# PROBLEM TO WORK ON
Transcribe word for word the lines below from the line with "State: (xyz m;" through the line with "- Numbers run", ends included.

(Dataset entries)
----
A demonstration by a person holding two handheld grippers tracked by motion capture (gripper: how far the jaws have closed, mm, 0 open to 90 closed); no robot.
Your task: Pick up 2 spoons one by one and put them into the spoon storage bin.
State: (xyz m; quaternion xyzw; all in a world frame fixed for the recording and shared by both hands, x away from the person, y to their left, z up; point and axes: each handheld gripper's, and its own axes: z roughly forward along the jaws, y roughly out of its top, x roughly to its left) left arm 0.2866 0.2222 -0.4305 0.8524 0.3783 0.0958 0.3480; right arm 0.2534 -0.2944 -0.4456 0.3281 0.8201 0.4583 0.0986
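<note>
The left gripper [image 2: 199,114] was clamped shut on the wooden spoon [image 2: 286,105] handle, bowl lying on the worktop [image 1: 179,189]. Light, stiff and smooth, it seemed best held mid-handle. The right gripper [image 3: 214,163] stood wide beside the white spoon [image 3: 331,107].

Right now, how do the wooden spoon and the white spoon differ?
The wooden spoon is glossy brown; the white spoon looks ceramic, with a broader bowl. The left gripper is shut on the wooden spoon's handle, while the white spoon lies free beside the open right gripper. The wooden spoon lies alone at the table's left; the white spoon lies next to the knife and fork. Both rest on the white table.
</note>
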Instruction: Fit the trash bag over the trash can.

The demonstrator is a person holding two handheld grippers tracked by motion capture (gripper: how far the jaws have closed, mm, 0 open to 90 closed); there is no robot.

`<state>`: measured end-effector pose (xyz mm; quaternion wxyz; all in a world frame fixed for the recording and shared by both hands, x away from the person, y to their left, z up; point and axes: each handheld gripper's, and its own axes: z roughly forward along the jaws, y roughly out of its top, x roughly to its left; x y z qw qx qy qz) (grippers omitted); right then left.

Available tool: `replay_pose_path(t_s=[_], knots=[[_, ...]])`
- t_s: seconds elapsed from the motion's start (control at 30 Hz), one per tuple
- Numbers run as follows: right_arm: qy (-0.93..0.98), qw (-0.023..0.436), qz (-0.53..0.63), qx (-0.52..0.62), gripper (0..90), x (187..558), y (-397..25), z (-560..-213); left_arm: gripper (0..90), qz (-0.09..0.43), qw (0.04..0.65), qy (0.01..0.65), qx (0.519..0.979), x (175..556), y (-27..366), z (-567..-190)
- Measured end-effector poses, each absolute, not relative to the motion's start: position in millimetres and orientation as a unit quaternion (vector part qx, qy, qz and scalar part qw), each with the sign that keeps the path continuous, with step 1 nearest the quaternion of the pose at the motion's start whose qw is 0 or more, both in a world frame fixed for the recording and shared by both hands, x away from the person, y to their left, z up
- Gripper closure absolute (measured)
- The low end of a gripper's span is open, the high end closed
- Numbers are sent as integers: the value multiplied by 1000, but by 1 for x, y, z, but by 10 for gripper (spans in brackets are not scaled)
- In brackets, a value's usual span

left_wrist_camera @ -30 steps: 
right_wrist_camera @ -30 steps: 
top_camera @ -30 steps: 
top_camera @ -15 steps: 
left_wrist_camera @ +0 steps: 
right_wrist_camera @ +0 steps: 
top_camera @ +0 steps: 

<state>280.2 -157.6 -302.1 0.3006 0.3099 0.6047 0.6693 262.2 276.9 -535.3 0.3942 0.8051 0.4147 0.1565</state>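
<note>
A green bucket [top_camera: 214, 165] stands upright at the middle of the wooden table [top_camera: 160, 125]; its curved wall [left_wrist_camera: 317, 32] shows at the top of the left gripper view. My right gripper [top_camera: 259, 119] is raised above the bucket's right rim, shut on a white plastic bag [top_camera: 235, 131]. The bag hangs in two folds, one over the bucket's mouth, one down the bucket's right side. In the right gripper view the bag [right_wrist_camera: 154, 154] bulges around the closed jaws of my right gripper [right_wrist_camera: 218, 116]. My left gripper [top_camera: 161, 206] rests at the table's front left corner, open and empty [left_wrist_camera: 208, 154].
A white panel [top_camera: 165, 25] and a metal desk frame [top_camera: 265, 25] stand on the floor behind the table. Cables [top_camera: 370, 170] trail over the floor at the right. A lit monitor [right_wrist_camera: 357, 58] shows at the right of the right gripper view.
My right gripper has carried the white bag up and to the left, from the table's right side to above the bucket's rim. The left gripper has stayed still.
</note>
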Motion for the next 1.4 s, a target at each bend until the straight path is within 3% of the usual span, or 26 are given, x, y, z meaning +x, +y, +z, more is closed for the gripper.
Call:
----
# YOUR SOLUTION
State: (xyz m; quaternion xyzw; all in a world frame fixed for the recording and shared by both hands, x away from the person, y to their left, z up; point and axes: each handheld gripper's, and its own axes: z roughly forward along the jaws, y roughly out of its top, x roughly to its left) left arm 0.2866 0.2222 -0.4305 0.8524 0.3783 0.0958 0.3480; right arm 0.2534 -0.2944 -0.4456 0.3281 0.8201 0.4583 0.0986
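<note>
The left gripper [image 2: 199,114] was clamped shut on the wooden spoon [image 2: 286,105] handle, bowl lying on the worktop [image 1: 179,189]. Light, stiff and smooth, it seemed best held mid-handle. The right gripper [image 3: 214,163] stood wide beside the white spoon [image 3: 331,107].

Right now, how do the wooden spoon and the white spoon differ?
The wooden spoon is glossy brown; the white spoon looks ceramic, with a broader bowl. The left gripper is shut on the wooden spoon's handle, while the white spoon lies free beside the open right gripper. The wooden spoon lies alone at the table's left; the white spoon lies next to the knife and fork. Both rest on the white table.
</note>
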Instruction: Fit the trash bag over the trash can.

The demonstrator is a person holding two handheld grippers tracked by motion capture (gripper: how far the jaws have closed, mm, 0 open to 90 closed); there is no robot.

`<state>`: measured end-effector pose (xyz mm; quaternion wxyz; all in a world frame fixed for the recording and shared by both hands, x away from the person, y to their left, z up; point and axes: each handheld gripper's, and its own axes: z roughly forward along the jaws, y roughly out of its top, x roughly to its left; x y z qw qx qy qz) (grippers omitted); right then left.

Available tool: `replay_pose_path(t_s=[_], knots=[[_, ...]])`
- t_s: seconds elapsed from the motion's start (control at 30 Hz), one per tuple
- Numbers run as follows: right_arm: qy (-0.93..0.98), qw (-0.023..0.436), qz (-0.53..0.63), qx (-0.52..0.62), gripper (0..90), x (187..558), y (-397..25), z (-560..-213); left_arm: gripper (0..90), qz (-0.09..0.43), qw (0.04..0.65), qy (0.01..0.65), qx (0.519..0.979), x (175..556), y (-27..366), z (-567..-190)

Here the exercise is finished.